If American children and American girls were the angels which
their mothers and their lovers tell them that they are, the best
possible riding master for them would be an American soldier who
had learned and taught riding at West Point. Being of the same
race, pupil and teacher would have that vast fund of common
memories, hopes and feelings; that common knowledge of character,
of good qualities and of defects, and that ability to divine
motives and to predict action which constitute perfect sympathy,
and their relations to one another would be mutually agreeable
and profitable. Unfortunately, Esmeralda, you, like possibly some
other American girls, are not an angel, and if you were, you
could not have such a riding master, because the very few men who
have the specified qualifications are too well acquainted with
the characteristics of their countrywomen to instruct them in the
equestrian art. Who, then, shall be his substitute? Clearly,
either a person sufficiently patient and clever to neutralize the
faults of American women, or one capable of adapting himself to
them, of eluding them, and of forcing a certain quantity of
knowledge upon his pupils, almost in spite of themselves. The
former is hardly to be found among natives of the United States;
the latter can be found nowhere else, except, possibly, in
certain English shires in which the inhabitants so closely
resemble the average American that when they immigrate hither
they are scarcely distinguishable from men whose ancestors came
two or three centuries ago.

A foreign teacher, whether French, German, or Hungarian, always
regards himself in the just and proper European manner as the
superior of his pupil. The traditions in which he has been
reared, in which he has been instructed, not only in riding, but
in all other matters, survive from the time when all learning was
received from men whose title to respect rested not only on their
wisdom but on their ecclesiastical office, and who expected and
received as much deference from their pupils as from their
congregations. Undeniably, there are unruly children in European
schools, but their rebelliousness is never encouraged, and their
teachers are expected to quell it, not to submit to it, much less
to endeavour to avoid it by giving no commands which are
distasteful. Even in the worst conducted private schools on the
continent, there is always at least one master who must be
obeyed, whose authority is held as beyond appeal, and in the
school conducted either by the church or by civil authority, the
duty of enforcing perfect discipline is regarded as quite as
imperative as that of demanding well-learned lessons.

Passing through these institutions, the young European enters the
military school with as little thought of disputing any order
which may be given him as of arguing with the priest who states a
theological truth from the pulpit.
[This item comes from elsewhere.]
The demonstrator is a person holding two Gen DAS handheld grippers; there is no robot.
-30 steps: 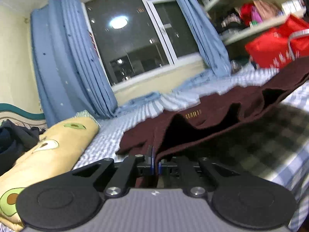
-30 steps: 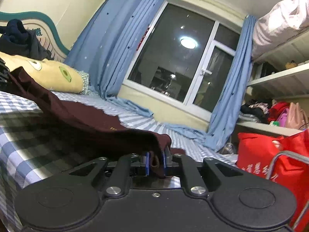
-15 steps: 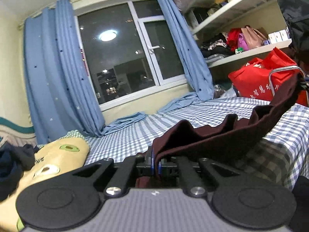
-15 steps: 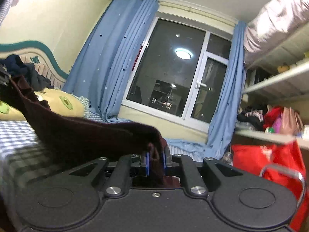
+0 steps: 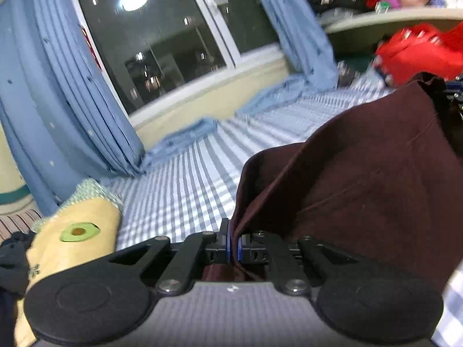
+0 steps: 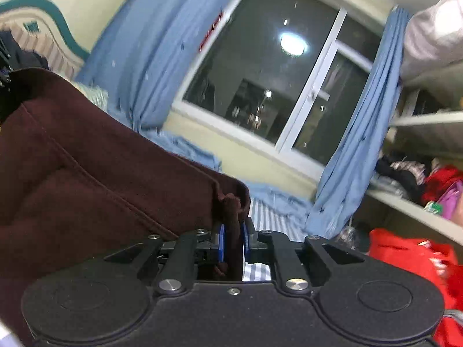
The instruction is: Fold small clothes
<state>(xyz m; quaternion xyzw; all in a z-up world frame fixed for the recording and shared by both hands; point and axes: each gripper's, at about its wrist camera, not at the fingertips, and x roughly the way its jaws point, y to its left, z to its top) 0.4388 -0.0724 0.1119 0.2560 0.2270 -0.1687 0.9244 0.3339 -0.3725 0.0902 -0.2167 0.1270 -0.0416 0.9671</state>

And, indeed, had he been
reared under the tutelage of one of those modern silver-tongued
American pedagogues, who make gentle requests lest they should
elicit antagonism by commands, the military school should soon
completely alter the complexion of his ideas, for he would find
his failures in the execution of orders treated as disobedience.
He would not be punished at first, it is true, but pretty
theories that he was nervous, or ill, or the victim of hereditary
disability, or of fibre too delicately attenuated to perform any
required act, would not be admitted except, indeed, as a reason
for expulsion. Moreover, the tests to which he would be compelled
to submit before this escape from discipline lay open to him,
would be neither slight nor easily borne, for the European
military teacher has yet to learn the existence of that exquisite
personal dignity which is hopelessly blighted by corporal
punishment or infractions of discipline.

"Will you teach me how to ride, sir?" asked a Boston man of a
Hungarian soldier, one of the pioneers among Boston instructors.

"Will I teach you! Eh! I don't know," said the exile dolefully,
for during his few weeks in the city, he had seen something of
the ways of the American who fancies himself desirous of being
taught. "Perhaps you will learn, but will--I--teach--you?
You can ride?"

"A little."

"Very well! Mount that horse, and ride around the ring."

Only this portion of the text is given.